En outre, le soutien fiscal de l’économie américaine reste total. Le montant des deux packages fiscaux, le «bipartisan infrastructure plan» et le «reconciliation bill» est actuellement débattu au congrès et devrait se conclure durant l’automne. La banque d’investissement UBS table sur 2’000 milliards entre les deux plans combinés, et estime que cela contribuera entre 85 à 150 points de base au PIB américain en 2022.

Total des offres d'emploi non pourvues aux US – Source FRED


 

Le marché obligataire ne semble pas accusé le coup avec des taux de rendement globalement faibles. Le discours de Jerome Powell à Jackson Hole n’a pas eu d’effet non plus. Bien que le chef de la Réserve fédérale ait indiqué son soutien net en faveur d’une réduction du programme d’achat d’actifs avant la fin de l’année, il a également précisé que cela n’aura aucune influence sur le timing du rehaussement du taux directeur. Ce dernier étant sujet à des critères plus rigoureux à savoir, attendre le plein emploi, et la conviction que l’inflation restera durablement au-delà de 2%. Pour le moment, la Fed continue de penser que l’inflation actuelle est transitoire, en accord avec le marché obligataire. 

Les chiffres de l’inflation de juillet leur ont donné raison. En effet, l’indice des prix à la consommation (IPC) de juillet est sorti à 0,33% ce qui reste élevé (4% annualisé), mais en net déclin comparé à une moyenne d’environ 0,80% les trois mois précédents. Toutefois nous ne sommes pas à l’abri de surprises. Certaines catégories de prix peuvent varier fortement d’un mois à l’autre. La pénurie des puces devrait se poursuivre jusqu'en 2022, exerçant une pression durable sur les prix des voitures, et éventuellement d'autres produits électroniques.

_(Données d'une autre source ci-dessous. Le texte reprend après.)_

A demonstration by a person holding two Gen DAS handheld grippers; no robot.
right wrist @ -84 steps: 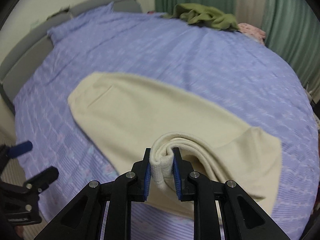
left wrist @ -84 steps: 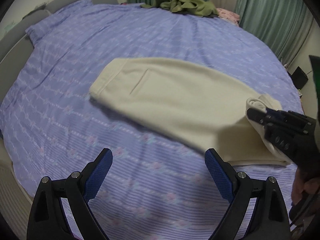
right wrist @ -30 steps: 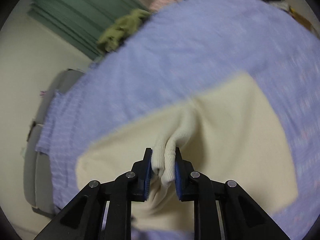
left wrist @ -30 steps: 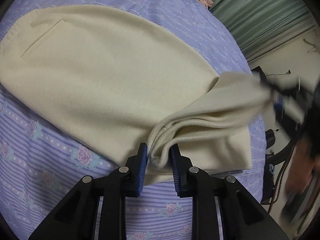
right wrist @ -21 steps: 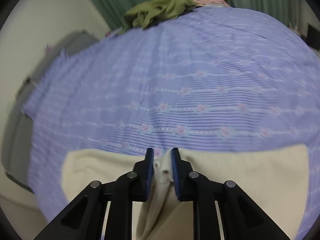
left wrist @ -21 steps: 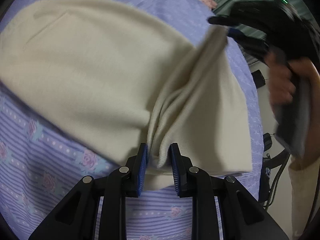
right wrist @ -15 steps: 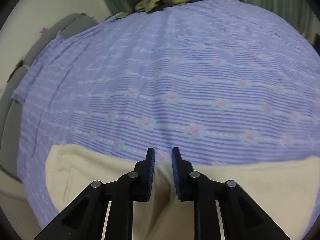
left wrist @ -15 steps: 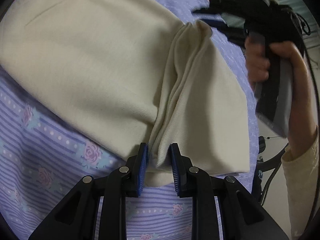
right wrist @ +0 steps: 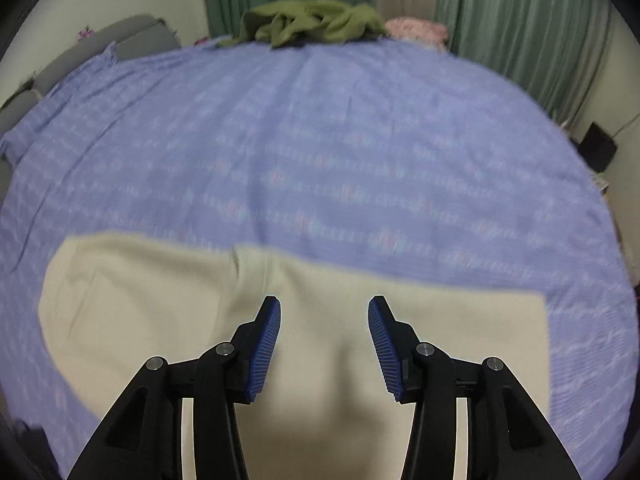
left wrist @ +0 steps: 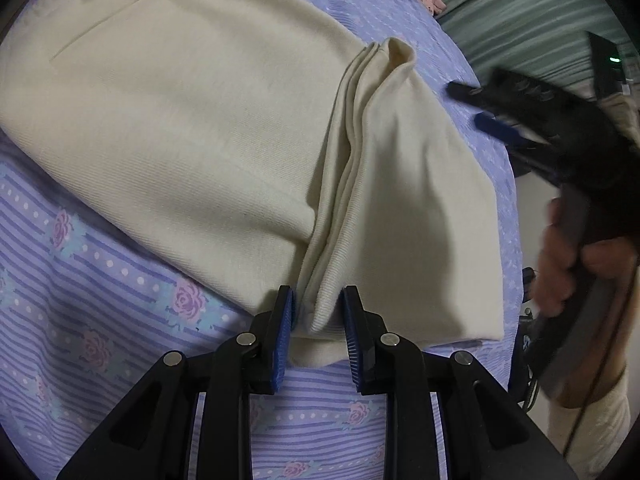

Tandis que les loyers ont fortement augmenté en raison de la flambée du prix des maisons devenu inabordable pour nombreux ménages.

Graphiquement, après avoir atteint un sommet de 1,77% en mars, le taux du 10 américain a consolidé entre 1,12% et 1,38%. Un retour au-dessus de 1,40% pourrait indiquer un changement des anticipations des acteurs financiers, ouvrant la voie une nouvelle vague haussière. Cela serait de bon augure pour l’EURCHF dont le niveau clé à franchir est aux alentours de 1,09. Un franchissement sous 1,07 ne serait pas bon signe, en revanche une intervention de la BNS est envisageable afin de limiter la baisse d’où un risque asymétrique sur le franc.

Analyse graphique: 10 ans US et EURCHF

A lire aussi...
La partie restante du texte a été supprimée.